Concurrently, the transformation of Victoria Hospital into JLN Hospital began—civil works that, one suspects, may still not be entirely complete. Until we passed out in early 1973, the Obstetrics and Gynaecology Department remained perched on the hills near Delhi Gate, popularly known as Longia Hospital. What a pleasure it was to squeeze into the running blue van for ward postings to this not-so-distant location, arms braced against those of fellow students!

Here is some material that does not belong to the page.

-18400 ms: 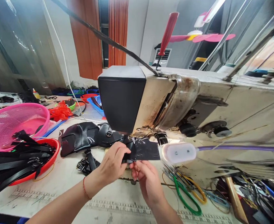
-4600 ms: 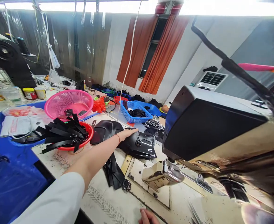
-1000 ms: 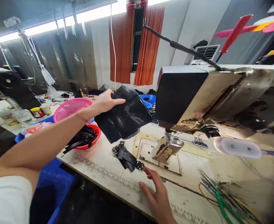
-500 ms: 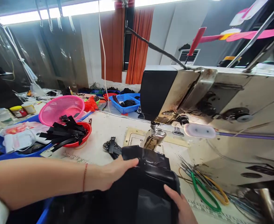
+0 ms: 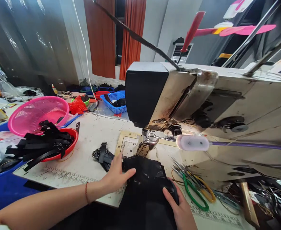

In its first fifteen years, JLN saw three Principals and Controllers (P&C), one of whom served for more than a decade. Their leadership decisively shaped the academic and social culture of the institution. Ajmer, being a small town in those days, gave medical students ample space to exercise their clout—particularly in the town’s five cinema halls. Watching a movie on the first day, first show, was a matter of prestige. The services of the boys’ hostel peon at midnight—procured to fetch poppy-seed-flavored hot tea from the railway station—were a privilege reserved for those adept at the card game ‘Paplu’.
The location of the College, with its small campus despite repeated efforts to add buildings on limited land, continues to challenge its sanity, serenity, and grace. My couple of visits to the campus between its golden jubilee and the forthcoming diamond jubilee were disappointing: a shabbily postered golden jubilee gate watched over by robust rodents from the sewer opposite, and an ungainly metallic structure atop the College porch standing guard over a building we once loved dearly.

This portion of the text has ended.